Package 'vibrrt'

Title: An R Wrapper for 'vibrato'
Description: An R wrapper for 'vibrato' <https://github.com/daac-tools/vibrato>, a Rust reimplementation of 'MeCab' for fast tokenization.
Authors: Akiru Kato [aut, cre]
Maintainer: Akiru Kato <[email protected]>
License: Apache License (>= 2)
Version: 0.5.1.3
Built: 2025-03-01 06:26:24 UTC
Source: https://github.com/paithiov909/vibrrt

Help Index


Create a list of tokens

Description

Create a list of tokens

Usage

as_tokens(
  tbl,
  token_field = "token",
  pos_field = get_dict_features()[1],
  nm = NULL
)

Arguments

tbl

A tibble of tokens out of tokenize().

token_field

<data-masked> Column containing tokens.

pos_field

Column containing features that will be kept as the names of tokens. If you don't need them, give a NULL for this argument.

nm

Names of returned list. If left with NULL, "doc_id" field of tbl is used instead.

Value

A named list of tokens.


Create a tagger function

Description

Create a tagger function

Usage

create_tagger(sys_dic, user_dic = "", max_grouping_len = 0L, verbose = FALSE)

Arguments

sys_dic

Character scalar; path to the system dictionary for 'vibrato'.

user_dic

Character scalar; path to the user dictionary for 'vibrato'.

max_grouping_len

Integer scalar; The maximum grouping length for unknown words. The default value is 0L, indicating the infinity length.

verbose

Logical.
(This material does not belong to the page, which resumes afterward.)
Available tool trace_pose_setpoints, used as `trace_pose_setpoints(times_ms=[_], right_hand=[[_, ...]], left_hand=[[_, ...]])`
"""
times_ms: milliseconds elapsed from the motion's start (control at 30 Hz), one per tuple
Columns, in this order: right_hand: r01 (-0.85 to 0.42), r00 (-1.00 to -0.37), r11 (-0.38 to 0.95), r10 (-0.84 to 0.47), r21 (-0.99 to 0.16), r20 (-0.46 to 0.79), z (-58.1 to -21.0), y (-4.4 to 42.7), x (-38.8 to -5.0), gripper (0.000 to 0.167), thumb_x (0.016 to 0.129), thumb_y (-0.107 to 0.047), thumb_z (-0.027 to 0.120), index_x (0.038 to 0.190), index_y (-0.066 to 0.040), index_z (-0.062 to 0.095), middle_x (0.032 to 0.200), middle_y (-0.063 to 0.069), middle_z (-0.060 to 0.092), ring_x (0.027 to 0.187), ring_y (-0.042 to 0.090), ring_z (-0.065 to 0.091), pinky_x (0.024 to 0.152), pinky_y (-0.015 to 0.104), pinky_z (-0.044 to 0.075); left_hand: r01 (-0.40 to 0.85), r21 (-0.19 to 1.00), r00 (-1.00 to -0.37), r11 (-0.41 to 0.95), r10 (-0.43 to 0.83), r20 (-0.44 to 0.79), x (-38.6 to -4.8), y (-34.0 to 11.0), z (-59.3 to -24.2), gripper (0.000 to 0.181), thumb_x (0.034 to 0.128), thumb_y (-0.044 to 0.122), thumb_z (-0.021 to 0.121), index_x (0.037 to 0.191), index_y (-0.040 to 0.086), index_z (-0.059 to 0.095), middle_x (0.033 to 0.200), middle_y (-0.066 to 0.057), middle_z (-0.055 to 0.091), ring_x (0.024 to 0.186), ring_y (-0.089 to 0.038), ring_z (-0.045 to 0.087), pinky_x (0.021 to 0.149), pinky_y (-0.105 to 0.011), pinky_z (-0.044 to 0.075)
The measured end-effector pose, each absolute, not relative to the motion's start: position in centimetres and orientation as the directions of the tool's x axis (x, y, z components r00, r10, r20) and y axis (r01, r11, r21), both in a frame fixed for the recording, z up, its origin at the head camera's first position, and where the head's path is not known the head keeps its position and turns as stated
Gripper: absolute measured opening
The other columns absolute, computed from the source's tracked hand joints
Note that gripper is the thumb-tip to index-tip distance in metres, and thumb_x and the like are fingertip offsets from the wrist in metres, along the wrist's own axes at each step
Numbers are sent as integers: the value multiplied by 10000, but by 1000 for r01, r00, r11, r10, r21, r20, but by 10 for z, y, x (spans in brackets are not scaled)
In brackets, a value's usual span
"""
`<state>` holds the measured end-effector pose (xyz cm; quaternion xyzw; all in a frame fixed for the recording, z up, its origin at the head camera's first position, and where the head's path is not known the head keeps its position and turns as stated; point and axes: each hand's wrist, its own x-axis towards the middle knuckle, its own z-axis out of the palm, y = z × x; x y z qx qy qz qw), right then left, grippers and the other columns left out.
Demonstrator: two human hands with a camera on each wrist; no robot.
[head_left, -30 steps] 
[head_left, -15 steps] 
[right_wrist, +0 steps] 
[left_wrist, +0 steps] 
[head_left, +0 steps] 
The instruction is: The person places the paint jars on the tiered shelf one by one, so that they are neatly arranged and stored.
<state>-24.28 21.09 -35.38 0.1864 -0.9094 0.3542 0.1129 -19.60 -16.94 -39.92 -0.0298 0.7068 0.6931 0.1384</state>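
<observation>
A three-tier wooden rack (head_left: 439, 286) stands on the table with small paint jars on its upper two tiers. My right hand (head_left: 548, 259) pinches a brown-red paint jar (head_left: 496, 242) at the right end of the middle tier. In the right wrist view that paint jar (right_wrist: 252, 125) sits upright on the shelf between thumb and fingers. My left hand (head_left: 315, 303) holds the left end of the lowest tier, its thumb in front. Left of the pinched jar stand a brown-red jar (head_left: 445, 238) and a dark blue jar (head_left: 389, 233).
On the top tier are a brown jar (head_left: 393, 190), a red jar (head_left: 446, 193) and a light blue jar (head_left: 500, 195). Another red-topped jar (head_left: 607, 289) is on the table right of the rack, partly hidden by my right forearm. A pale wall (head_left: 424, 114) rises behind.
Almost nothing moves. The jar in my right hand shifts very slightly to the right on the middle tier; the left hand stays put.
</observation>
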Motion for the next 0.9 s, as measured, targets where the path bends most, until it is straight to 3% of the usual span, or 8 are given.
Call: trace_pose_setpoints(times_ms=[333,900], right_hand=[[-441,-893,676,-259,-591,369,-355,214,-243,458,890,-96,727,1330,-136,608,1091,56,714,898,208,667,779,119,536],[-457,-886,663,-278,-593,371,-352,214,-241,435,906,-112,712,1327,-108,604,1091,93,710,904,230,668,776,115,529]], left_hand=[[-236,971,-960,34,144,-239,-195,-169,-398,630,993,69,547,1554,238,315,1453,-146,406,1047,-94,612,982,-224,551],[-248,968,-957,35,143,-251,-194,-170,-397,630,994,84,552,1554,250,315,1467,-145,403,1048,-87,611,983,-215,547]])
If TRUE, returns additional information for debugging.

Value

A function inheriting class purrr_function_partial.


Get dictionary features

Description

Returns names of dictionary features. Currently supports "unidic17" (2.1.2 src schema), "unidic26" (2.1.2 bin schema), "unidic29" (schema used in 2.2.0, 2.3.0), "cc-cedict", "ko-dic" (mecab-ko-dic), "naist11", and "ipa".

Usage

get_dict_features(
  dict = c("ipa", "unidic17", "unidic26", "unidic29", "cc-cedict", "ko-dic", "naist11")
)

Arguments

dict

Character scalar; one of "ipa", "unidic17", "unidic26", "unidic29", "cc-cedict", "ko-dic", or, "naist11".

Value

A character vector.

See Also

See also 'CC-CEDICT-MeCab' and 'mecab-ko-dic'.

Examples

get_dict_features("ipa")

Check if scalars are blank

Description

Check if scalars are blank

Usage

is_blank(x, trim = TRUE, ...)

Arguments

x

Object to check its emptiness.

trim

Logical.

...

Additional arguments for base::sapply().

Value

Logicals.

Examples

is_blank(list(c(a = "", b = NA_character_), NULL))

Ngrams tokenizer

Description

Makes an ngram tokenizer function.

Usage

ngram_tokenizer(n = 1L)

Arguments

n

Integer.

Value

ngram tokenizer function

Examples

bigram <- ngram_tokenizer(2)
bigram(letters, sep = "-")

Pack a data.frame of tokens

Description

Packs a data.frame of tokens into a new data.frame of corpus, which is compatible with the Text Interchange Formats.

Usage

pack(tbl, pull = "token", n = 1L, sep = "-", .collapse = " ")

Arguments

tbl

A data.frame of tokens.

pull

<data-masked> Column to be packed into text or ngrams body. Default value is token.

n

Integer internally passed to ngrams tokenizer function created of ngram_tokenizer()

sep

Character scalar internally used as the concatenator of ngrams.

.collapse

This argument is passed to stringi::stri_c().

Value

A tibble.

Text Interchange Formats (TIF)

The Text Interchange Formats (TIF) is a set of standards that allows R text analysis packages to target defined inputs and outputs for corpora, tokens, and document-term matrices.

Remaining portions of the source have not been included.